Every new breakthrough in AI/DL research is either "more math", "same math but faster", "more patterns", "better patterns" ... Always good to read and see how very smart people solved problems, but the underlying principles are really simple.

What's way harder to wrap your head around is the distributed compute and data pipelines and hardware architectures required to support the scales at which these simple mathematical pattern-matching algorithms need to operate to be useful.


I have a similar experience. For the last 10 months I've had the opportunity to use Keras at work. While reading deep learning articles prior to that gave me an idea of what I needed to know, it was no substitute for experience. In a lot of ways it parallels learning monads. It is something that has to be experienced. As an aside we're now at peak VAE tutorials in the same way we hit peak monad tutorials a few years back.


If one found this article interesting and are interested in getting some hands-on learning/training on the topic I'd recommend this free open online course provided by a collaboration of Nordic Universities: https://www.elementsofai.com/

Some might be to easy for you.. then just skim through it, but if Deep Learning is new to you there's some more in-depth interactive exercises in it.

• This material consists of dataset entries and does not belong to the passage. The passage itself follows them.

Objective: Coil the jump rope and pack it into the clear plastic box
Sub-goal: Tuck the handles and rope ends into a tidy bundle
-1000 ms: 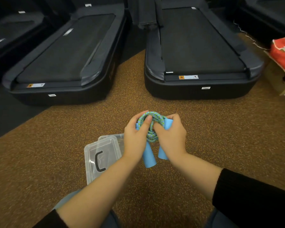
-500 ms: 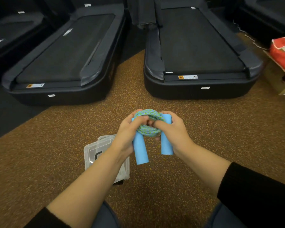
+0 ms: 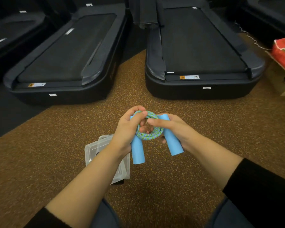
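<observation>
Blue foam handles, one in each of my hands; head view is all there is. My left hand wraps the left handle, fingertips hooked over the top of the rope coil. My right hand wraps the right handle, index finger laid across the coil. The hands are close together with the coil bunched between them, and the handles point back at me, slightly splayed.

The whole jump rope is in the air above the brown speckled floor. The clear plastic box sits on the floor under my left wrist, partly hidden by the forearm; I cannot tell if its lid is on.

Step, my read: coiling is about done and I'm tidying the bundle before packing. The next move needs the handles squeezed against the coil so the loops don't spring, then a move down-left to the box. The lid may need one hand freed first.
</observation>
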`<state>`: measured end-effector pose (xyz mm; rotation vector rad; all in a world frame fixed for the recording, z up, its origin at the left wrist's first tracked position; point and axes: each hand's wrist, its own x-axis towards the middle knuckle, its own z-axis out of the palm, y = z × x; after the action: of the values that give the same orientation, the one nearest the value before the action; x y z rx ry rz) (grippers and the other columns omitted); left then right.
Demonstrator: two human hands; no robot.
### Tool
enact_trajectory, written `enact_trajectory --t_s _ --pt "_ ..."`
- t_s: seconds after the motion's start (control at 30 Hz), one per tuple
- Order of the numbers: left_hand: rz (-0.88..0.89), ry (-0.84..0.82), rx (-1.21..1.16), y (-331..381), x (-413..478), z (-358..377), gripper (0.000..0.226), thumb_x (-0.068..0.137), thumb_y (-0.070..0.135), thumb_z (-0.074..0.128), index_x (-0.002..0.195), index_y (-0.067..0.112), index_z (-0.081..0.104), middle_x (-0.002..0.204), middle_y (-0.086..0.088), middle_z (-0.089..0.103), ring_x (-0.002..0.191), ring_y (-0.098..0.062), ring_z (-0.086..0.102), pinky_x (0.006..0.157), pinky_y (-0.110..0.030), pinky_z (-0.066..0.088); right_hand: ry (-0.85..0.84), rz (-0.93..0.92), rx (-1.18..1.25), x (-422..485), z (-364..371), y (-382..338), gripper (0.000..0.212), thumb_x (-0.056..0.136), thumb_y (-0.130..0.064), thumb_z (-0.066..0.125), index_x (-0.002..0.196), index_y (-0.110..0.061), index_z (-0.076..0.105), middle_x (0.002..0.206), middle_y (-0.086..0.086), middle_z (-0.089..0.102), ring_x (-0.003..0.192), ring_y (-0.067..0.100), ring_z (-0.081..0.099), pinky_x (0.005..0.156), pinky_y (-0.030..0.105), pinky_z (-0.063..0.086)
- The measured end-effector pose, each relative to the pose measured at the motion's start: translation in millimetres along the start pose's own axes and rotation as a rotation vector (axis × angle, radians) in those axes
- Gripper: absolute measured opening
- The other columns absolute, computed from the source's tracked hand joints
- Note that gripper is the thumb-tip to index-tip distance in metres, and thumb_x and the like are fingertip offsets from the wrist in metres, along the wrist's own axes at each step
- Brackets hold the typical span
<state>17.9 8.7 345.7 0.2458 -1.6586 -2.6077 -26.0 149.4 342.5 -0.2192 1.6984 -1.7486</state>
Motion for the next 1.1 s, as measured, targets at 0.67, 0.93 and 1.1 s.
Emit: enact_trajectory --t_s 0.67,0.93,1.1 --pt "0.086 0.305 0.400 -34 -7 15 0.052 0.063 0.053 0.070 0.101 0.018 0.068 0.101 0.001 0.072 0.097 -0.013 0.068 0.096 -0.039 0.051 0.612 -0.431 -0.326 -2 30 31 0.007 0.079 -0.017 0.066 0.080 -0.014 0.060 0.060 -0.004 0.059 0.053 -0.001 0.048 0.049 0.010 0.037" --pt "0.195 0.324 0.395 -33 -7 13 0.020 0.085 0.025 0.064 0.103 0.019 0.066 0.096 0.008 0.069 0.089 -0.001 0.064 0.085 -0.019 0.051 0.501 -0.381 -0.335 2 31 32 0.010 0.080 -0.018 0.063 0.082 -0.015 0.054 0.064 -0.007 0.056 0.053 -0.005 0.048 0.051 0.011 0.038" --pt "0.200 0.351 0.385 -43 -6 5 0.017 0.090 0.027 0.055 0.103 0.025 0.066 0.108 0.002 0.068 0.103 -0.010 0.063 0.093 -0.027 0.048 0.316 -0.295 -0.137 9 29 39 0.035 0.076 -0.045 0.055 0.090 -0.014 0.056 0.079 -0.002 0.060 0.073 0.008 0.054 0.070 0.029 0.044"
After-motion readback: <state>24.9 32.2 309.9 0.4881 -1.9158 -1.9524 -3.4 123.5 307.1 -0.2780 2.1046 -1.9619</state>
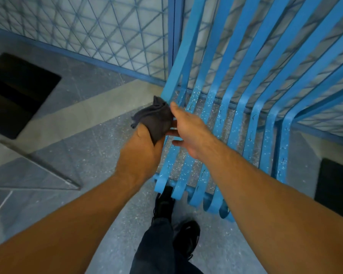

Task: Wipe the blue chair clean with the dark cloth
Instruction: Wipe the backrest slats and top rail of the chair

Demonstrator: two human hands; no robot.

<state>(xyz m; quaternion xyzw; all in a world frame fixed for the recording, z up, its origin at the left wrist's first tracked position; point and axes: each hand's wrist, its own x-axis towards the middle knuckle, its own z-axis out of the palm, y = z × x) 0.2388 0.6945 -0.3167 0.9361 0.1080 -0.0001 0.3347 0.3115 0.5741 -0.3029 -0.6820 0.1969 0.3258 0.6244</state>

Not sure why we need another one of these, it does not add anything compared to every other tutorial there's around, it only makes things more confusing with imprecision and errors, in particular:

1. "Machine learning attempts to extract new knowledge from a large set of pre-processed data loaded into the system. Programmers need to formulate the rules for the machine, and it learns based on them" - plain wrong, machine learning _learns_ the rules, that's the whole point.

2. "The main architectures of deep learning are: [...] recurrent neural networks, [...] and recursive neural networks" - recursive NNs include recurrent NNs, and almost nobody uses the term "recursive".

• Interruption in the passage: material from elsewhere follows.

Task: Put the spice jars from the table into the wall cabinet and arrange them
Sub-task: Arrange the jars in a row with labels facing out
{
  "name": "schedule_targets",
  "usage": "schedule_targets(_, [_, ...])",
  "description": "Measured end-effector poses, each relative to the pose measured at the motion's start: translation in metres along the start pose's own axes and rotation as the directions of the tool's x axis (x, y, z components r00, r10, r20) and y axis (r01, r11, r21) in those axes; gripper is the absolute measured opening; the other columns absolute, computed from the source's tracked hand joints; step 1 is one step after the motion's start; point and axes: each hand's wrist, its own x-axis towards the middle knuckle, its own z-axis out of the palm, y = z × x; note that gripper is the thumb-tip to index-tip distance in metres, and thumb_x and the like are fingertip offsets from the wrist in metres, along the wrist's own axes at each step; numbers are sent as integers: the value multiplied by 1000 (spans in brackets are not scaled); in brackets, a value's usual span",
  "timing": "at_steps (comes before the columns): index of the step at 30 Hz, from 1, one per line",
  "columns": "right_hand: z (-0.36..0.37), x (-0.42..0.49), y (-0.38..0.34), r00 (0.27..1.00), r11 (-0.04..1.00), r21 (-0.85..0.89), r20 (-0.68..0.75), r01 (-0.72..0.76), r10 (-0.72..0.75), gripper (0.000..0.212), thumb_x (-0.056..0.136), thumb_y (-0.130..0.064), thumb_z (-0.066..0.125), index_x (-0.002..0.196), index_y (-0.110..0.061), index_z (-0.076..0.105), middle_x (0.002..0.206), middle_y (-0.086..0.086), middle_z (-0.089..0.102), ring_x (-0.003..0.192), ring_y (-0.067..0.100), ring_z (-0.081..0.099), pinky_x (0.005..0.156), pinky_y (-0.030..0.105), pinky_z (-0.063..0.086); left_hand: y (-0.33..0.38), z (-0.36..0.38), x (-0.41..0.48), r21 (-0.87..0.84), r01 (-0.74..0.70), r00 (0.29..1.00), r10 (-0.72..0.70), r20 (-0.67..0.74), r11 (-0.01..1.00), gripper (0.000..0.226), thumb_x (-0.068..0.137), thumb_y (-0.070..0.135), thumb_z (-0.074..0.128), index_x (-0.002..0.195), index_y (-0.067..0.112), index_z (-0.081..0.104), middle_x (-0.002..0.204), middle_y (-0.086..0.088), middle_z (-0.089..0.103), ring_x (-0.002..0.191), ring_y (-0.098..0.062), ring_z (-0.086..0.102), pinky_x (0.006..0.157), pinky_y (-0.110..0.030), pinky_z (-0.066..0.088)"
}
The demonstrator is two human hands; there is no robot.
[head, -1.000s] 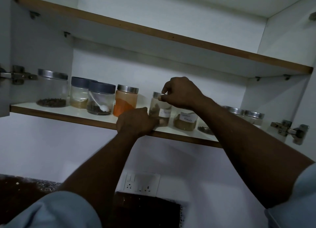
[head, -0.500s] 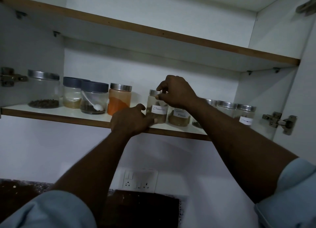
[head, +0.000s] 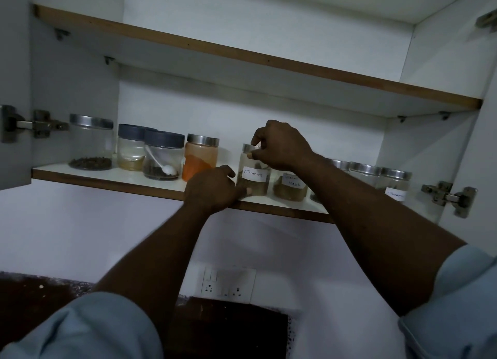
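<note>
White wall cabinet, doors open, seen from below. Its lower shelf (head: 107, 171), white on top with a brown edge, carries the stock.

Item in hand: cinnamon jar (head: 254, 177), clear, round, steel lid, white handwritten label facing me. It stands upright near the shelf's front edge, about midway along. Right hand (head: 282, 146) pinches the lid from above, fingers curled round its rim. Left hand (head: 212, 189) holds the jar low on its left side, thumb and a fingertip against it.

Neighbours:
- Garam masala jar (head: 290, 187), clear with brown powder, just beside on the right.
- Orange powder jar (head: 200, 161), steel-lidded, to the left across a gap.
- Two blue-lidded jars (head: 161, 159) and one large steel-lidded jar (head: 91, 143), further left.
- Row of steel-lidded jars (head: 395, 183), far right, partly hidden by the right forearm.

Step, as I judge it: arranging, with the label squared to the front. The next move calls for both hands letting go without tipping the jar. After that, either close the gap or fetch more from the table, which is out of view.
</note>
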Motion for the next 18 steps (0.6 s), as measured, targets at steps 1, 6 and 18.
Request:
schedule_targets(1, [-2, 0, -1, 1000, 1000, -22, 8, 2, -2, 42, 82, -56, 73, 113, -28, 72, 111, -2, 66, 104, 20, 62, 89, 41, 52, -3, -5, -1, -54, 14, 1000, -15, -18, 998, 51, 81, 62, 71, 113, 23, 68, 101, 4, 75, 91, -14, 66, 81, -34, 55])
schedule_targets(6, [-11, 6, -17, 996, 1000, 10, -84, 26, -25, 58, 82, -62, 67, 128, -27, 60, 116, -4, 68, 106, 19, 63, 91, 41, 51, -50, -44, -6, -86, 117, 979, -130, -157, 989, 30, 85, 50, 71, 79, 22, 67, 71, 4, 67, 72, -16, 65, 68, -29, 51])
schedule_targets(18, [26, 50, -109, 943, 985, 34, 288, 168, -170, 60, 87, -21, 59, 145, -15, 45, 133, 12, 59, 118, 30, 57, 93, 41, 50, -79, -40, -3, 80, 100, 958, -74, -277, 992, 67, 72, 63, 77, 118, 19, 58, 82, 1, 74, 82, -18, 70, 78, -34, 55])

3. Comparing DL to ML makes no sense. It's like comparing apples to fruits. Not to mention that almost every point is questionable in some way or the other: low quality datasets give low quality predictors, regardless, ANNs can be even more sensitive to raw data compared to some other ML algorithms, and not all ML models that are not ANNs are interpretable.

4. "Deep learning doesn’t rely on human expertise as much as traditional machine learning" - of course it does, simply because DL is _not_ the right thing to do in _most_ cases.

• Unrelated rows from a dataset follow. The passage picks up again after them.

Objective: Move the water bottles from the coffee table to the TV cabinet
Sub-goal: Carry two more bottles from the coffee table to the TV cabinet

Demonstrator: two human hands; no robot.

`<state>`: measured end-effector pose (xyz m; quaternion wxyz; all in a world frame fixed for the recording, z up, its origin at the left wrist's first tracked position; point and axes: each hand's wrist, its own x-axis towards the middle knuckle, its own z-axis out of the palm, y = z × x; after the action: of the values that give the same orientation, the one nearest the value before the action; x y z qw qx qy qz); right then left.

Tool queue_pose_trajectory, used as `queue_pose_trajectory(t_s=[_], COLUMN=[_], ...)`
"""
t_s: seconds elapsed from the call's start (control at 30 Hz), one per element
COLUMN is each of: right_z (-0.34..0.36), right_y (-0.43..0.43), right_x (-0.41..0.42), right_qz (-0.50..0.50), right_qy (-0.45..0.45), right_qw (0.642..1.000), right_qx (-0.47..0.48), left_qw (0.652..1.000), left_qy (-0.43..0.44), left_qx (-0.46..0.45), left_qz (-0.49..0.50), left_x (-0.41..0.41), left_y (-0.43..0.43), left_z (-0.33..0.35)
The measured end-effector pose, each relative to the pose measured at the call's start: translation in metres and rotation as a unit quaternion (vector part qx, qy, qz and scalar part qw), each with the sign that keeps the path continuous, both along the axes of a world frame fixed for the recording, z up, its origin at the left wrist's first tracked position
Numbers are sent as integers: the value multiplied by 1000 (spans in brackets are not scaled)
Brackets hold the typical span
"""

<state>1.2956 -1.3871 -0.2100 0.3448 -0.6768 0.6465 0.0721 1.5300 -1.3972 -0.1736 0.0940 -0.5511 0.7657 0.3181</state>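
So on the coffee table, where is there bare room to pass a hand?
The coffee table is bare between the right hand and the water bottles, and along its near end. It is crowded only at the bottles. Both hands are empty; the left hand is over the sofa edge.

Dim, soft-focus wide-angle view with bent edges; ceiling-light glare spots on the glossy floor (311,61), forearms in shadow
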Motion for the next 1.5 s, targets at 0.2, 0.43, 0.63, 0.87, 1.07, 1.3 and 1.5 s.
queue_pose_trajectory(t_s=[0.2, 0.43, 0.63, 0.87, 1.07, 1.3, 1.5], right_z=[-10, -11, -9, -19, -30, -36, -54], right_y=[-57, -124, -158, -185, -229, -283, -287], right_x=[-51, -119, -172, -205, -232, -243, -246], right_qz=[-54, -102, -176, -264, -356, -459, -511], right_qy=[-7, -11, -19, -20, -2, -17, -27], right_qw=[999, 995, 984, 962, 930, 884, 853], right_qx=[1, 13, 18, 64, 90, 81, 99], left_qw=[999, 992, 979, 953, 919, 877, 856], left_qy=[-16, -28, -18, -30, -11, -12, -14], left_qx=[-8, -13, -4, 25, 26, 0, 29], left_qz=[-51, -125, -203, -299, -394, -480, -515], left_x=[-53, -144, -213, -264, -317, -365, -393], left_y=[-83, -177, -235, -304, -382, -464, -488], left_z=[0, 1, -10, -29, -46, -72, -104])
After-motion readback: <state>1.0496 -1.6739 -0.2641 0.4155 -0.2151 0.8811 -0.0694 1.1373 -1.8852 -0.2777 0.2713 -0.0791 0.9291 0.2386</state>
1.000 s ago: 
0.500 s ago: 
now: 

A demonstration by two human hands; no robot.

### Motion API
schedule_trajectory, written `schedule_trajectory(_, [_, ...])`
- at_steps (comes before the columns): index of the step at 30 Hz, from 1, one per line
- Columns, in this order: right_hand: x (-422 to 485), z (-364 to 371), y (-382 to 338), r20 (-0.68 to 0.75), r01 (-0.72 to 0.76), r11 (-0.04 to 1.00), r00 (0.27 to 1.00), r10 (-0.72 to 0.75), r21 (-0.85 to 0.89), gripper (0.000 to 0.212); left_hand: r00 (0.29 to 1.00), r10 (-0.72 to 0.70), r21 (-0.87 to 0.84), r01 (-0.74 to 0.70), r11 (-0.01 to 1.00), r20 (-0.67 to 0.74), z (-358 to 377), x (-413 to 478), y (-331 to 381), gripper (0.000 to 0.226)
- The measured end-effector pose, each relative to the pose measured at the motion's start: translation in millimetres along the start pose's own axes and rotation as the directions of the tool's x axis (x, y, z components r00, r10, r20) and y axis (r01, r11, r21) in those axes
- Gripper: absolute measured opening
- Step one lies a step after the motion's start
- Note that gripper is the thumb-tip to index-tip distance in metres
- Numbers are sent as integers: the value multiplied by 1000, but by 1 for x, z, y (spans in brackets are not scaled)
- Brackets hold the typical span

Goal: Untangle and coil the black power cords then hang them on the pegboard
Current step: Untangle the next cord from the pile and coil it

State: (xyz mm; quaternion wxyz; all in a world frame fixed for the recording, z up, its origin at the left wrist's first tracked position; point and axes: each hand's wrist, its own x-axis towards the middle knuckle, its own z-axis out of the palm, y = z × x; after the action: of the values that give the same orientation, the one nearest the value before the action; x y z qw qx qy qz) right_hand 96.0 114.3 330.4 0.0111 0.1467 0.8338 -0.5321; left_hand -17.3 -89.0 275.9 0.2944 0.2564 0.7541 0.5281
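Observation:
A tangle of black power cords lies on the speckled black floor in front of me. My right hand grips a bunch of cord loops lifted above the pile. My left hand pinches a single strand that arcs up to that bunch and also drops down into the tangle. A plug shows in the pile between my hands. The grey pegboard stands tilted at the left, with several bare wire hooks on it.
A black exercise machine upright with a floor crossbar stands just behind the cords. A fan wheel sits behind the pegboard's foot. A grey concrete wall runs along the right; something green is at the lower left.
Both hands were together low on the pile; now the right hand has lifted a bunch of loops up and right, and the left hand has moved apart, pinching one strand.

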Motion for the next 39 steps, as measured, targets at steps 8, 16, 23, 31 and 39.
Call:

5. "in many cases, deep learning cannot be substituted." - see previous point.

6. "An artificial neural network is heavily inspired by the structure of a human brain" - the connection is tenuous at best.

7. "Every neural network consists of [...], and functions" - activations is the right term.

8. "Neurons only operate numbers in the range [0,1] or [-1,1]." - wrong.

9. "There are a lot of activation functions, we will consider the most common ones: linear, sigmoid and hyperbolic tangent" - linear activations are used only in very specific situations. And the relu family has been the most commonly used activation for years.

And I am only half-way.

I am really sorry to be like this but this is very low quality material.


The fact this post differentiates between Machine Learning and Deep Learning (Deep Learning is a subset of Machine Learning) is rather silly. Also early on it states "Usually, deep learning is unsupervised or semi-supervised.", which is false? I would not upvote, seems pretty questionable...


Appropriate terminology aside, deep learning at one point at least clearly represented neutral networks as a "one size fits all" algorithmic data structure because it could (more) easily scale, be distributed, etc. and could produce results unsupervised in a way that other ML algos could not.

Now with all the discussion on ethics and bias in AI, not sure if unsupervised black box architectures really have a place in the discussion ...


Distinctions like this remind me what a professor once told me when he was introducing the module on nanostructures: "This used to just be called Chemistry, but we realised we could get more funding calling it this way".